### Records from a data source
************
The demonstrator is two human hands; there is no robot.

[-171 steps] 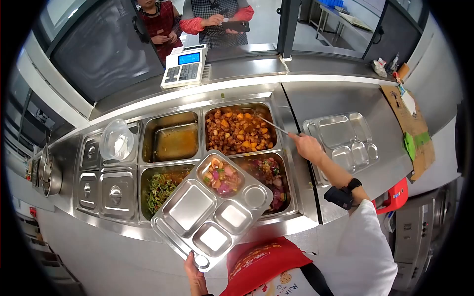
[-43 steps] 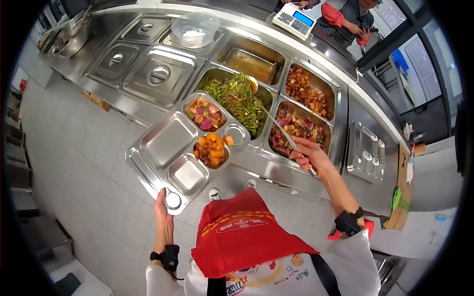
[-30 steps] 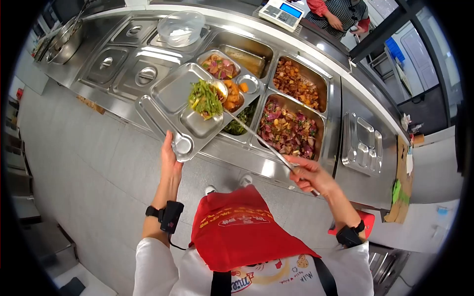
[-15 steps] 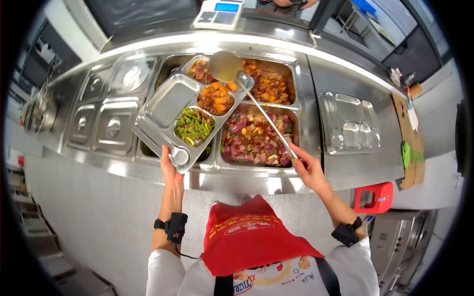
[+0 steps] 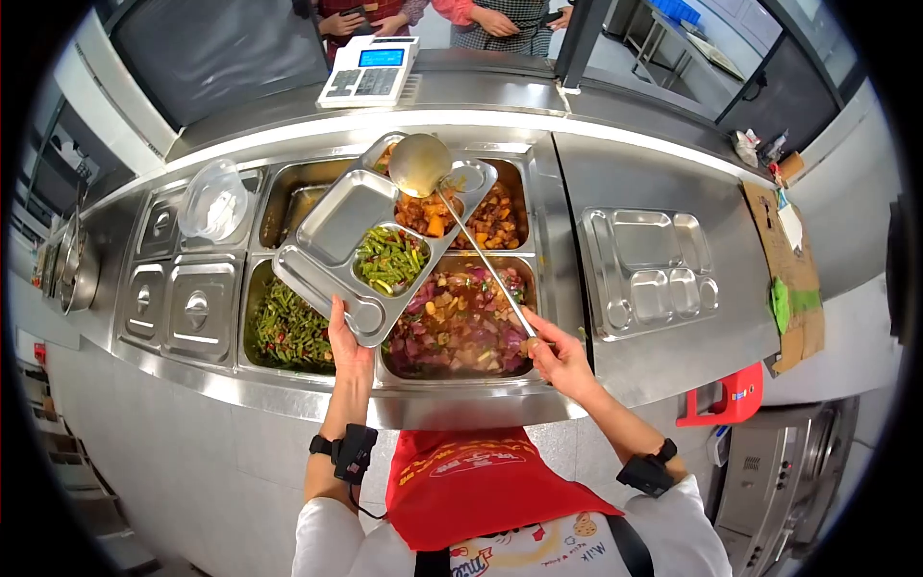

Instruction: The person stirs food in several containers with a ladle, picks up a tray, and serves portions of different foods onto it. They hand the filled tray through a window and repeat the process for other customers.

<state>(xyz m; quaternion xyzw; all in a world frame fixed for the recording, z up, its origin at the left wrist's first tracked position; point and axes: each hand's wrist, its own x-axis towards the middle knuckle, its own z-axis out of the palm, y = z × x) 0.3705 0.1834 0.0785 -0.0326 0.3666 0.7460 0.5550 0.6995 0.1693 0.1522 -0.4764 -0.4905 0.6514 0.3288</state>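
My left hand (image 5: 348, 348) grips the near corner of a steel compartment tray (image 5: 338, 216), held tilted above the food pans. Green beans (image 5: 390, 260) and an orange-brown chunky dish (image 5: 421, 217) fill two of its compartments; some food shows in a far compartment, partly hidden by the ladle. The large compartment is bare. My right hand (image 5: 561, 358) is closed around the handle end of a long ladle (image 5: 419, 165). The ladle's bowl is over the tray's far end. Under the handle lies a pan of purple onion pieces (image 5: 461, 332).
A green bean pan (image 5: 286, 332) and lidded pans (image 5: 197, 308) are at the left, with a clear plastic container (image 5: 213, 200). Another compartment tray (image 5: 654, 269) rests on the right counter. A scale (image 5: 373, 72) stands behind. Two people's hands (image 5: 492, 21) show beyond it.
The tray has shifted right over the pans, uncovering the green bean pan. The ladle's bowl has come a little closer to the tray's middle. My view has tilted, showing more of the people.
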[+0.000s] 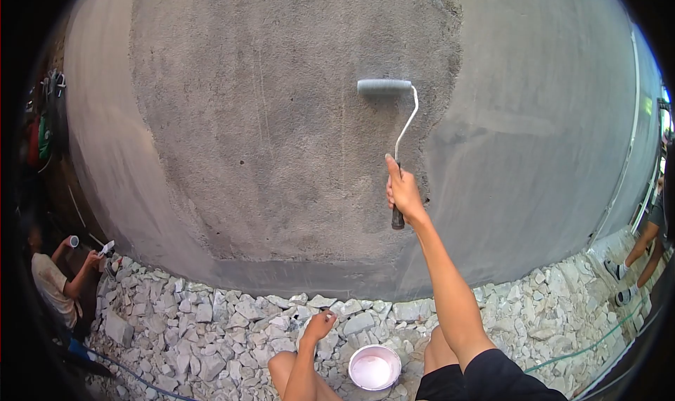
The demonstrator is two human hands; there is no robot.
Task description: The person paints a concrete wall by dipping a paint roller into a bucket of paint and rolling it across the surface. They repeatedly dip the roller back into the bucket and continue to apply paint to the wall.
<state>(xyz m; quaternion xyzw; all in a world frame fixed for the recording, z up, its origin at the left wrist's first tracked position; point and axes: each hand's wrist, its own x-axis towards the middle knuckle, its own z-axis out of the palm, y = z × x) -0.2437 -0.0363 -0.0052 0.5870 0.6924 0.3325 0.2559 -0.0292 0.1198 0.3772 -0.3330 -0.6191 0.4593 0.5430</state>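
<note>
My right hand [406, 190] is wrapped round the black handle of a paint roller [384, 87]. The roller's pale sleeve lies against the rough grey patch of the wall [295, 120], above and slightly left of the hand. Low in the view, my left hand [320, 326] is over the stones near my knee, its fingers curled; whether it holds anything is too small to tell. A round white bucket [375, 367] with pale pinkish-white contents stands on the stones between my legs.
Broken stones [211, 331] cover the ground along the wall's foot. A crouching person [53, 281] at the left holds a cup and a small tool. Another person's legs [640, 253] show at the right, near a green hose [583, 352]. A dark hose [133, 378] runs lower left.
</note>
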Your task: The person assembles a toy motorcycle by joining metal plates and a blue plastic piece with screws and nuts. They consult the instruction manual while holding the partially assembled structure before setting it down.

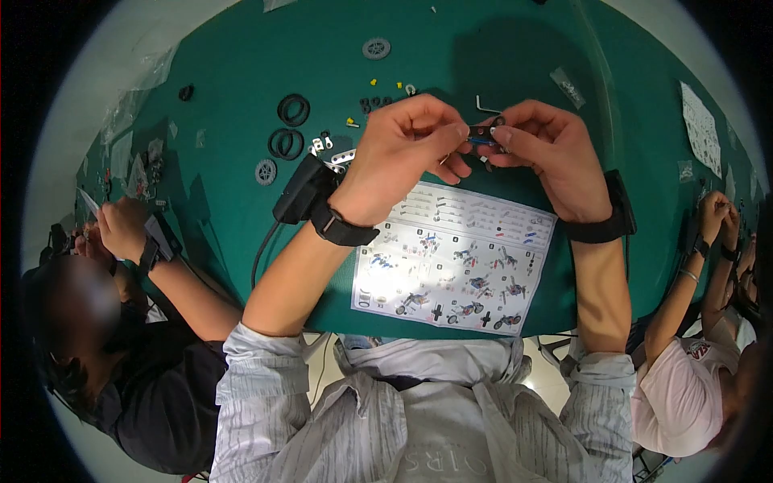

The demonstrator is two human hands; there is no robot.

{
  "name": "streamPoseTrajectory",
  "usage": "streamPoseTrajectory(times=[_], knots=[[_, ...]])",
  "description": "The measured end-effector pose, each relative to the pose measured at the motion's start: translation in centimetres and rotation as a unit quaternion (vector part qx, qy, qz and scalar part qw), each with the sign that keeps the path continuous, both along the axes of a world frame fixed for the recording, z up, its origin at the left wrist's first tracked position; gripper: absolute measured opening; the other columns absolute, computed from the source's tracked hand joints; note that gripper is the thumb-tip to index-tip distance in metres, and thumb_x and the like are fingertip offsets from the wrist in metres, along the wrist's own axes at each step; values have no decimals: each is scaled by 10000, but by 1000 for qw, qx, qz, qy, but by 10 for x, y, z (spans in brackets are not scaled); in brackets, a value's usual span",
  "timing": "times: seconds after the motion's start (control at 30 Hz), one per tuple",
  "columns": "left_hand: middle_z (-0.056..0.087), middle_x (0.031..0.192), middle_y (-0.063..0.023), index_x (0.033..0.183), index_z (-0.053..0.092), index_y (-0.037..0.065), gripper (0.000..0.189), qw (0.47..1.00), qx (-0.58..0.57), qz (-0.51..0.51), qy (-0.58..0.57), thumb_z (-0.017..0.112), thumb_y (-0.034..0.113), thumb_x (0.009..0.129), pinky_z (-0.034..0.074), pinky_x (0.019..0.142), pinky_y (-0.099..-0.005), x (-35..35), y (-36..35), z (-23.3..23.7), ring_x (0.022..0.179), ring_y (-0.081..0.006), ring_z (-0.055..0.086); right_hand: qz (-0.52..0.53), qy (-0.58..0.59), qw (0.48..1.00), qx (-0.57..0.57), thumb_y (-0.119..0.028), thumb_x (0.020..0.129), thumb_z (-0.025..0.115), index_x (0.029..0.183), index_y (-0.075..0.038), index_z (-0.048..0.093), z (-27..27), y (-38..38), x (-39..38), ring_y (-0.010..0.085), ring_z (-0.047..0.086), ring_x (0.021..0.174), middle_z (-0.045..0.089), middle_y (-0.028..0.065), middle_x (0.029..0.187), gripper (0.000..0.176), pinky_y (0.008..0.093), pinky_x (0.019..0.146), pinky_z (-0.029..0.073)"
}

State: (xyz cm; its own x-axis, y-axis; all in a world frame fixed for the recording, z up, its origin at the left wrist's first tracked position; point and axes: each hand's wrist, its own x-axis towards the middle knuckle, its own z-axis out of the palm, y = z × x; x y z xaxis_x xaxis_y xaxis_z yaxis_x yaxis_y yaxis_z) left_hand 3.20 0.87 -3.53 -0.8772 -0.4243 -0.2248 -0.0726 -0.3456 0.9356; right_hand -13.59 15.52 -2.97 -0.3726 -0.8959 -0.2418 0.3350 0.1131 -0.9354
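Both hands are raised over the green table, above the top edge of a printed instruction sheet [451, 266]. Between them is a small black and blue assembly [483, 137]. My left hand [411, 149] pinches its left end with thumb and index finger, the other fingers curled below. On the right side, my right hand [547, 149] grips the other end between thumb and fingers. Fingertips cover much of the assembly, so its exact shape is hard to tell. An L-shaped hex key [483, 105] lies just beyond the hands.
Left of the hands lie black rubber rings [293, 110], grey wheels [376, 48] and white perforated pieces [344, 157]. A small parts bag [568, 88] is at upper right. People sit on both sides, with a hand [125, 229] at left and another [713, 213] at right.
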Motion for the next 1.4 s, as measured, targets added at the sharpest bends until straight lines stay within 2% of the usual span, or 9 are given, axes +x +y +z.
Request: streamPoseTrajectory(times=[0.27,0.47,0.93,1.17,1.23,1.4], knots=[[709,860,-110,1021,631,-5,108,999,-36,27,16,636,85,962,556,575,-264,0,2,0,664,-174,697,1,1,1000,-1,-57,927,711,1051,56,669,3,0,1,203,736,891,713,131,987,173,272,793,625],[704,871,-115,1003,632,-34,116,999,-17,24,17,658,64,947,573,585,-267,0,1,0,693,-174,708,-3,17,1000,6,-63,933,705,1055,55,664,5,-1,2,206,736,887,715,128,980,174,276,788,624],[712,845,-100,1013,643,4,101,999,-37,23,10,629,92,965,530,551,-253,-1,2,-3,659,-154,686,0,29,999,14,-63,936,696,1085,52,649,8,-2,4,192,731,860,715,126,977,194,277,778,626],[713,877,-104,1010,644,-25,123,1000,-24,16,7,657,85,955,532,569,-250,0,0,-2,696,-156,697,1,2,1000,20,-133,961,675,1096,43,652,6,-2,1,193,730,838,710,120,970,223,275,755,625],[710,850,-98,1016,644,-5,109,999,-36,18,5,641,91,965,529,558,-251,0,1,-2,667,-151,686,-2,6,1000,12,-148,965,670,1099,42,653,5,-2,1,195,730,832,709,118,968,233,273,750,624],[710,847,-94,1025,640,4,105,999,-46,7,21,638,98,977,531,562,-250,-1,2,-4,667,-147,683,-1,21,1000,16,-114,948,683,1110,48,641,9,-2,2,191,729,836,708,120,969,233,271,750,621]])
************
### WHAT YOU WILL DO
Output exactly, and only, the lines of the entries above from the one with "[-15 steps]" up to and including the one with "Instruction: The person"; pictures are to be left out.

### ANSWER TO THE EXERCISE
[-15 steps] 
[+0 steps] 

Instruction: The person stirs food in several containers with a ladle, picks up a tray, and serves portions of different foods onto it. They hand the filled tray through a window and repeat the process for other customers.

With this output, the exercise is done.